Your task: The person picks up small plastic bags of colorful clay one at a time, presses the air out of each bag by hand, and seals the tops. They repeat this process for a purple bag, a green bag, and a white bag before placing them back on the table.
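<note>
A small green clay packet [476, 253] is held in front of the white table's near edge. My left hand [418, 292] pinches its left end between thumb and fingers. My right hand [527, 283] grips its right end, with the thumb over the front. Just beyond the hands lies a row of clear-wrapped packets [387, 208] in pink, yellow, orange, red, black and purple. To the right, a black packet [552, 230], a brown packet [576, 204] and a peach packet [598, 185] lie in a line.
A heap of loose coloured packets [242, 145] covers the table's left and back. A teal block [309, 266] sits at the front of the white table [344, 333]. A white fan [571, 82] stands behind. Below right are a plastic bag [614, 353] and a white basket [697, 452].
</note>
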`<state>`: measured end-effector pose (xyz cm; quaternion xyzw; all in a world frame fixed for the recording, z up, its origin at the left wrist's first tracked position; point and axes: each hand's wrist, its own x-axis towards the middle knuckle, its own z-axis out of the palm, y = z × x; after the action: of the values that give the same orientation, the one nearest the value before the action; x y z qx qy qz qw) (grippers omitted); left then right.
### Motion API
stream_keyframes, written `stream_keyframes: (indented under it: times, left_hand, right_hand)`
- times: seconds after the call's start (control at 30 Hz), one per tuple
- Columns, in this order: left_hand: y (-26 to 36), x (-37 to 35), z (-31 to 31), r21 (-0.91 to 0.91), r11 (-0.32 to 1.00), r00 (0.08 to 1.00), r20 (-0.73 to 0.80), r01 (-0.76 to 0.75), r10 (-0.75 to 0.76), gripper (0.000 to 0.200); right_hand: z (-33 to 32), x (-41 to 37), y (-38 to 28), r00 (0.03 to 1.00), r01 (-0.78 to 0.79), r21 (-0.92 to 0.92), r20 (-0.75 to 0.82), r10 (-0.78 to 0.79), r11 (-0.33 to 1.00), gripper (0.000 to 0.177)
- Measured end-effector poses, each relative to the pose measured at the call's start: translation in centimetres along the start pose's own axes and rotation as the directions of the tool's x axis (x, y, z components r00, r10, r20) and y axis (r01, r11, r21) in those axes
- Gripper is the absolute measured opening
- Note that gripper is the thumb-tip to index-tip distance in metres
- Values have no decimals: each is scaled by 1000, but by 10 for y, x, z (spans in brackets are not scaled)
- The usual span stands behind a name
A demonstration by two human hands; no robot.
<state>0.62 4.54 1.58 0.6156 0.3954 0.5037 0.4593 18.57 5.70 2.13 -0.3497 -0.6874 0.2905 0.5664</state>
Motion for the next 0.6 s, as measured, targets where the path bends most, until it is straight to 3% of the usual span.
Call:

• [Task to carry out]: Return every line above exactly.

• [Worked solution]:
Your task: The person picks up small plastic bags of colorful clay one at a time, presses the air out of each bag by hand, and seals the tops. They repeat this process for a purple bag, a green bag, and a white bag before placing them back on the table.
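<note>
A small green clay packet [476, 253] is held in front of the white table's near edge. My left hand [418, 292] pinches its left end between thumb and fingers. My right hand [527, 283] grips its right end, with the thumb over the front. Just beyond the hands lies a row of clear-wrapped packets [387, 208] in pink, yellow, orange, red, black and purple. To the right, a black packet [552, 230], a brown packet [576, 204] and a peach packet [598, 185] lie in a line.
A heap of loose coloured packets [242, 145] covers the table's left and back. A teal block [309, 266] sits at the front of the white table [344, 333]. A white fan [571, 82] stands behind. Below right are a plastic bag [614, 353] and a white basket [697, 452].
</note>
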`<state>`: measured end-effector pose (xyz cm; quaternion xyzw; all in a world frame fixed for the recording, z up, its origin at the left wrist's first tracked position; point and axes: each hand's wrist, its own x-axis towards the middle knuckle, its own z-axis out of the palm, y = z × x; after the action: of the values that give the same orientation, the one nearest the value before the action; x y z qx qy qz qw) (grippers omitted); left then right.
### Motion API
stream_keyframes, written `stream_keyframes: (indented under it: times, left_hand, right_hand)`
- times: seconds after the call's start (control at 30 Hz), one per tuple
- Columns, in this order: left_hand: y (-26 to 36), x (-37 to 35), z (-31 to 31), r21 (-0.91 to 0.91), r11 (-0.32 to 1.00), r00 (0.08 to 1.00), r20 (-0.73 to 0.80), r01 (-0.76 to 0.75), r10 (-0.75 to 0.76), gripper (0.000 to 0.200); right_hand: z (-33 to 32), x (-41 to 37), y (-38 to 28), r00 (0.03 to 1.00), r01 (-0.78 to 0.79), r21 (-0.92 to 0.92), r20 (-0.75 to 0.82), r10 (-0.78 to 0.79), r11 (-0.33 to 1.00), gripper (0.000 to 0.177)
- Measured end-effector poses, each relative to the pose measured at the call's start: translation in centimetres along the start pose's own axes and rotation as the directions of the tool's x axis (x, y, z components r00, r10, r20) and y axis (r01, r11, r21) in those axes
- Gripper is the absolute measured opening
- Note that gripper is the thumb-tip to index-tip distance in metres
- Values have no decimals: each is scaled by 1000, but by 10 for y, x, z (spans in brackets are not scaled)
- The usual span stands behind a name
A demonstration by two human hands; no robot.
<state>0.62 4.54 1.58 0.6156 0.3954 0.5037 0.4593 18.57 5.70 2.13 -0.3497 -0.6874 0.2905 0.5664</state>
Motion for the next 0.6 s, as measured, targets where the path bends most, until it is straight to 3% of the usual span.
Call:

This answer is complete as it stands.